I need a regex that will create a consistent back reference to *just the number part* of that and exclude the spaces. My first thought was, of course, to use something along the lines of this:
/\s*(\d+)/
If that worked, the number would be put into backreference \1 . However, it doesn't always work, because the pound signs represent other bits of data which could possibly be numeric. I run into a problem when the data just beyond this number is also numeric--the expression above wouldn't be able to tell the difference. Example:
abcde 1234a4a4
So this is the string abcde, followed by 2 spaces and then the number 123, followed by the string 4a4a4. I would want to just match 123, but my expression above would spill into the next piece of data and give me 1234.

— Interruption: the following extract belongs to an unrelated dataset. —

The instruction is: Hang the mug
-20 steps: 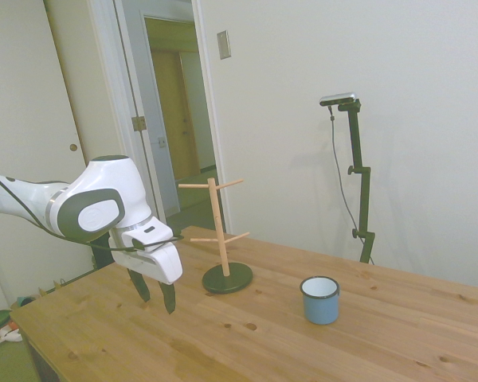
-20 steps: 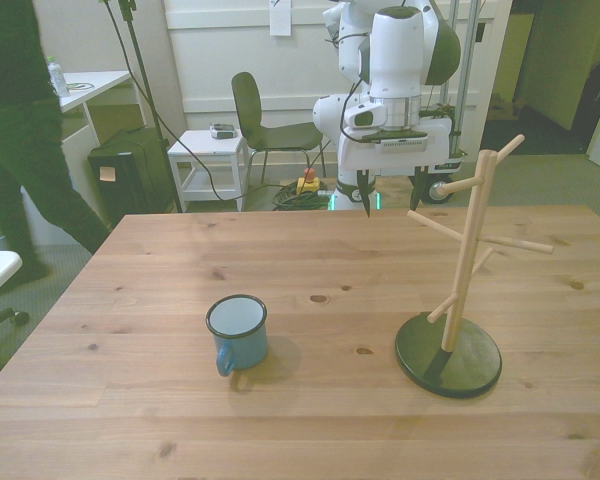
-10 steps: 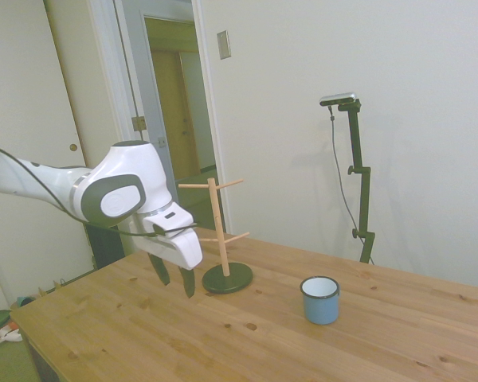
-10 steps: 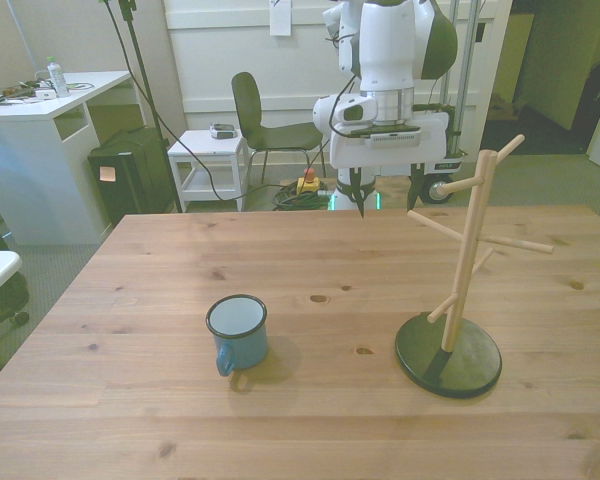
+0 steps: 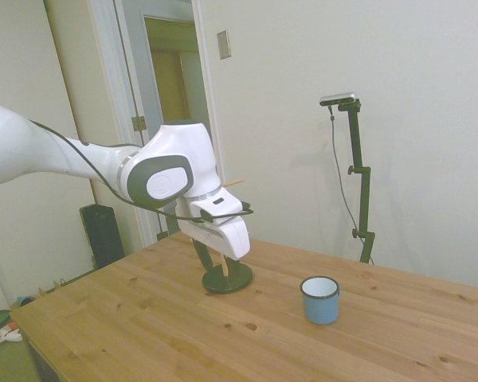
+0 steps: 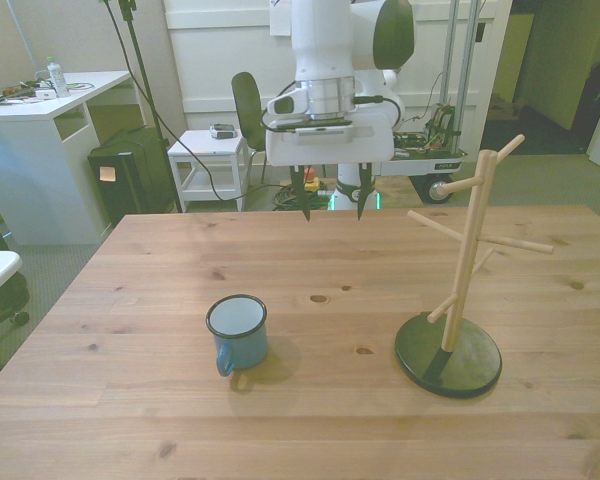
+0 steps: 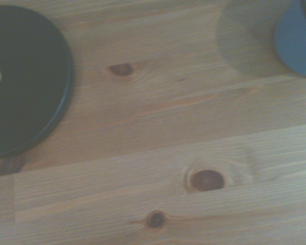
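Empty mug (image 6: 239, 334) upright on table (image 6: 120, 300), fingers (image 6: 305, 200) apart

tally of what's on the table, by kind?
Mug: 1, light blue, upright, empty
Mug rack: 1, wooden post with pegs on a dark round base, nothing hung on it
Total: 2
The gripper is above the table, open, holding nothing.
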Controlling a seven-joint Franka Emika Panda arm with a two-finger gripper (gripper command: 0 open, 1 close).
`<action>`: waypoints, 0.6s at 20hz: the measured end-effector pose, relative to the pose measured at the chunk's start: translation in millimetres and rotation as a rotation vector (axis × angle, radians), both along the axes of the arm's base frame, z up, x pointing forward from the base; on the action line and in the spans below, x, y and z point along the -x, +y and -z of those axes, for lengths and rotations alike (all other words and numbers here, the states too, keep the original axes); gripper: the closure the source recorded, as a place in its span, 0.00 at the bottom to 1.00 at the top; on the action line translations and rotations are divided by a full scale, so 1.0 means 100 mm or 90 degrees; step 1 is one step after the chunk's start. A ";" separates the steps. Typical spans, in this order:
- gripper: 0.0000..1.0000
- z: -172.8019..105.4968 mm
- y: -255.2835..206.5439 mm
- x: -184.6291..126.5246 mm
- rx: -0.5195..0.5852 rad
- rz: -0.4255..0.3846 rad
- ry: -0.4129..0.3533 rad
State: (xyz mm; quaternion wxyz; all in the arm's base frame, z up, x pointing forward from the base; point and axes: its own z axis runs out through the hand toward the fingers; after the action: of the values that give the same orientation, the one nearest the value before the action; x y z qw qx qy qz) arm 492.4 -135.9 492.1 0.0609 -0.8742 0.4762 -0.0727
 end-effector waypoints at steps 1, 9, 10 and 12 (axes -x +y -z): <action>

So what I really want to do is something more like this (this is only a pseudo-regular expression):
/\s*(\d{ (5 - number of spaces matched) })/
Except I don't know if anything like that can be done with regex. I even thought of compiling a grouping of a lot of different possibilities OR'ed together, but if I do that, I'm not sure how to consistently retrieve the back reference there either. Something like this:
/(?:(\d{5})|\s(\d{4})|\s{2
}(\d{3})|\
s{3}(\d{2}
)|\s{4}(\d
))/
That would match perfectly every time and would not spill over into the following data, but it also creates a new problem: the number would be stored in either \1 , \2 , \3 , \4 , or \5 depending on how many digits it was. So if I go to do a replacement, I'm not sure which one to use. I would like it to always be in the same place so that I can actually do something with it.
Let me know if any of this is unclear. Thanks in advance!